● Directions: Under this line are the records; write out word for word the part that begins at the line containing "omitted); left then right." and ends at the line containing "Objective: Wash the", and no more.

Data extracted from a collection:

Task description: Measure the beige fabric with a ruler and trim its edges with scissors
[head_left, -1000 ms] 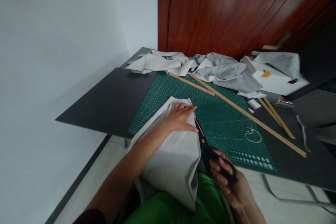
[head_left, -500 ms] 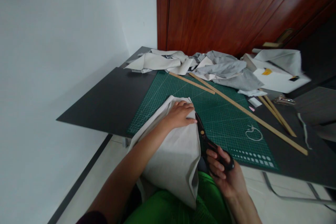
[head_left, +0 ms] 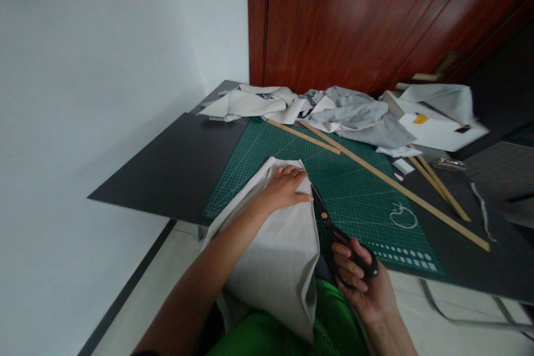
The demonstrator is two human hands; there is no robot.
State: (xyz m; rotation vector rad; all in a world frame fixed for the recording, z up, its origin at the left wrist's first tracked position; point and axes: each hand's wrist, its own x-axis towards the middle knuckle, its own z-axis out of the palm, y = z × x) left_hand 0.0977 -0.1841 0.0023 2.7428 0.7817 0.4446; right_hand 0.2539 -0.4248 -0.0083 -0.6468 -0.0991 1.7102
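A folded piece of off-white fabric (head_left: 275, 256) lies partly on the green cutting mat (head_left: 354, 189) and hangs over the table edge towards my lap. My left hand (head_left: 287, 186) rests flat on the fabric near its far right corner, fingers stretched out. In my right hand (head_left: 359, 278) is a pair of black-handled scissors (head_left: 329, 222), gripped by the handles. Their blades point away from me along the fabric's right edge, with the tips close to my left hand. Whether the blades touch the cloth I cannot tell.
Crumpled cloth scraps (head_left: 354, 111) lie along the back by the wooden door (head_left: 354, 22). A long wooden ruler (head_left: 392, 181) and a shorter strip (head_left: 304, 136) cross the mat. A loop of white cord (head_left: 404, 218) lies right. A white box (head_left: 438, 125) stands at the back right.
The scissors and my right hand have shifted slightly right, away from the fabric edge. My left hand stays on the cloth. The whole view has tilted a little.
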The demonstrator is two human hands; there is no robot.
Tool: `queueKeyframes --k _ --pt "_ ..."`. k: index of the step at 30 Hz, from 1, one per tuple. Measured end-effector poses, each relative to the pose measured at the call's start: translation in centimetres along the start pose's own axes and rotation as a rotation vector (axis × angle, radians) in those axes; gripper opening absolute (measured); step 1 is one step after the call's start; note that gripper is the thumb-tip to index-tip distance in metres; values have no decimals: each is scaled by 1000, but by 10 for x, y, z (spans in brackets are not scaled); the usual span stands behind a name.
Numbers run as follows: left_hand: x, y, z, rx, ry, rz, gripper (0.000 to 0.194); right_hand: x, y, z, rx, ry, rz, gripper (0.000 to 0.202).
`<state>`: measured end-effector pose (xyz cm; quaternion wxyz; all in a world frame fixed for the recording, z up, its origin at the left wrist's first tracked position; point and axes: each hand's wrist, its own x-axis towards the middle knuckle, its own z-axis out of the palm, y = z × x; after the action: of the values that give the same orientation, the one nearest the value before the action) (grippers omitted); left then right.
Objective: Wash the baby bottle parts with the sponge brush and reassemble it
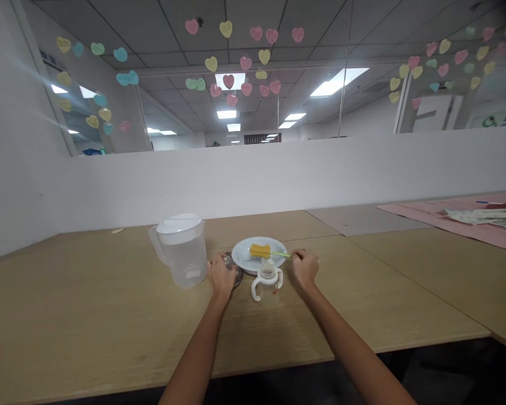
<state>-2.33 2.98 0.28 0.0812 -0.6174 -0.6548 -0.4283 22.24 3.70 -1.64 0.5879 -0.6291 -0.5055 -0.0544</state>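
My right hand (305, 266) is closed round the thin green handle of a bottle brush with a yellow sponge head (260, 251). That sponge is over a white plate (241, 260) with a raised rim. My left hand (222, 274) curls over a shiny, round, see-through piece (238, 277) beside the plate; its exact kind is partly hidden by my fingers. Between my hands, in front of the plate, a clear baby bottle (269, 286) with two white side handles stands upright with its mouth uncovered. A small whitish piece behind its neck is hard to make out.
A translucent pitcher (188, 256) with a white lid stands left of my left hand. On the far right, a pink cloth (413, 216) bears patterned fabric (484, 216). The wooden table (109, 304) meets a white wall (253, 180) at the back.
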Motion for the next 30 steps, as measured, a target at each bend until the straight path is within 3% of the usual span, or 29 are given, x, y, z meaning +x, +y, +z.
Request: queueKeyframes --k 4,9,21,30 --pt "0 -5 6 19 -21 -11 25 -4 -6 -3 -129 -6 -196 23" --pt "1 -8 7 55 -57 -8 22 -6 -12 -6 -200 30 -308 20" --pt "2 -9 7 113 -109 109 13 -4 -12 -10 -276 67 -362 21" --pt "2 -9 7 74 -58 141 13 0 -11 -16 -315 128 -363 19"
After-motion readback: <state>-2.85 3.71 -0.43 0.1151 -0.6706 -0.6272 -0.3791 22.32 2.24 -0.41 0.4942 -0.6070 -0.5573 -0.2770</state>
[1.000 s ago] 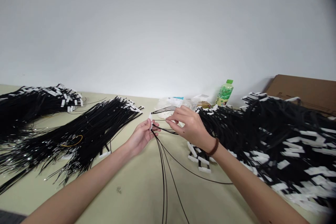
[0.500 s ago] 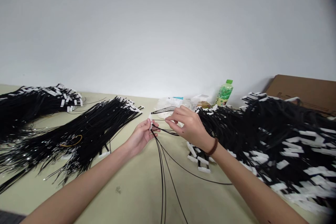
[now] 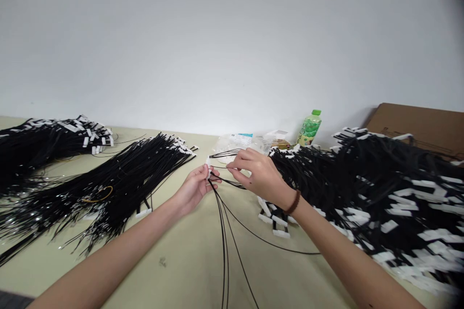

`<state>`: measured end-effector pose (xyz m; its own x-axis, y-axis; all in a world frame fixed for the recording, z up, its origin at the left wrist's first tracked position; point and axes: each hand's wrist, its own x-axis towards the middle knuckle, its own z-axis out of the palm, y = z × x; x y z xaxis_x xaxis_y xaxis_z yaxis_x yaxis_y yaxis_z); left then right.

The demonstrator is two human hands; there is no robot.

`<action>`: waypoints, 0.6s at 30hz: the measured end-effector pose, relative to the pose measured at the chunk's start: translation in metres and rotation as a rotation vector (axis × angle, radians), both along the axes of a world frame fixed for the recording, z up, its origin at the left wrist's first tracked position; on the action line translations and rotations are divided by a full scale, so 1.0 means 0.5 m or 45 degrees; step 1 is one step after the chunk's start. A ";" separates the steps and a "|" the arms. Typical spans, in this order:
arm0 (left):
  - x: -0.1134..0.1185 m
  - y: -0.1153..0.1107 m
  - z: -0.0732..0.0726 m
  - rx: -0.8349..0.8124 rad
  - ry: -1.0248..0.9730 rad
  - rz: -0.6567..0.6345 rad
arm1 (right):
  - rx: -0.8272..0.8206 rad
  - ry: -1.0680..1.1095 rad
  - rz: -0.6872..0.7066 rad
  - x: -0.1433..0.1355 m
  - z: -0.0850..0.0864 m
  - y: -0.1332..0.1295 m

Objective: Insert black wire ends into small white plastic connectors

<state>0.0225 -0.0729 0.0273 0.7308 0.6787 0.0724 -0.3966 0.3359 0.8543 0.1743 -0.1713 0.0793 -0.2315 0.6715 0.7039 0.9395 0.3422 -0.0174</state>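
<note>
White connector (image 3: pixel 208 161) in the left hand (image 3: pixel 194 189), a thin black wire (image 3: pixel 219 167) in the right hand (image 3: pixel 261 176).
The connector is raised over the middle of the surface (image 3: pixel 181 265), short of its back edge; the left hand grips it between thumb and fingers, while the right hand pinches the wire just beside it. Other black wires (image 3: pixel 224 236) trail toward the front edge. Near the back edge are a clear plastic bag (image 3: pixel 225 144) and a green-capped bottle (image 3: pixel 309 129). Black bundles (image 3: pixel 123 171) lie toward the left edge, a white-ended heap (image 3: pixel 377 183) toward the right, brown cardboard (image 3: pixel 420 123) near the back right corner.
</note>
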 end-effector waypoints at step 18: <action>0.003 -0.018 -0.006 0.179 0.059 -0.102 | -0.031 -0.179 -0.236 -0.042 -0.035 0.004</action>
<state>0.0240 -0.0821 0.0244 0.7869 0.6037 0.1276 -0.3326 0.2408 0.9118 0.1535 -0.1694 0.0618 -0.1975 0.7281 0.6564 0.9799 0.1649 0.1120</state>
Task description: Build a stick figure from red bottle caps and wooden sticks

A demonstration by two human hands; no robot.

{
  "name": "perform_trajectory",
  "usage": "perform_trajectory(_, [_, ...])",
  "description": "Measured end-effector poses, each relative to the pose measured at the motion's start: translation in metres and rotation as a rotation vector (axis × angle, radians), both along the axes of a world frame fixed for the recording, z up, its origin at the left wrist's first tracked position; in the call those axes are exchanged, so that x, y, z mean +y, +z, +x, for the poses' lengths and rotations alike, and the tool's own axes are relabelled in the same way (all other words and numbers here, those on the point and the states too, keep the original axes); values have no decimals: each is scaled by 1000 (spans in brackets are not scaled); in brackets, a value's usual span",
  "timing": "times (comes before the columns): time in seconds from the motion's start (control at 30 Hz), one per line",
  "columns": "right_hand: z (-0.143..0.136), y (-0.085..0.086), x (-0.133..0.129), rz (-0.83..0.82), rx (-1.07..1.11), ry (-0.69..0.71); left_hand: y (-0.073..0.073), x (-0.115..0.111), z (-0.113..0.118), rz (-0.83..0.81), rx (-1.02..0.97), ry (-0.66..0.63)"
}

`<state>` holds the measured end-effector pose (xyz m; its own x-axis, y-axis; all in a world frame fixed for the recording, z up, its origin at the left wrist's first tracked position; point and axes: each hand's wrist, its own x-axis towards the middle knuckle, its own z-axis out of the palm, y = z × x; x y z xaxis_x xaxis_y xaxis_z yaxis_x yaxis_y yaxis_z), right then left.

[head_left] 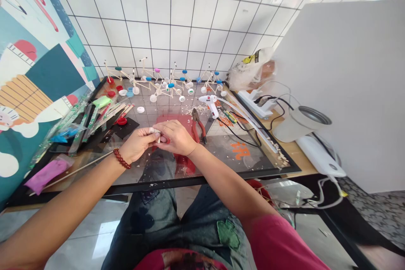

● Your response:
`<state>`: measured end-effector pose (xyz cm; quaternion wxyz; all in a world frame fixed for the recording, z up, its origin at the left wrist's first tracked position; point and axes: each hand's wrist, its own x-axis towards the middle knuckle, its own z-axis out of the palm, y = z × x; after the action: of the values that give the same orientation, the one nearest the value before the action) (grippers omitted); left then right.
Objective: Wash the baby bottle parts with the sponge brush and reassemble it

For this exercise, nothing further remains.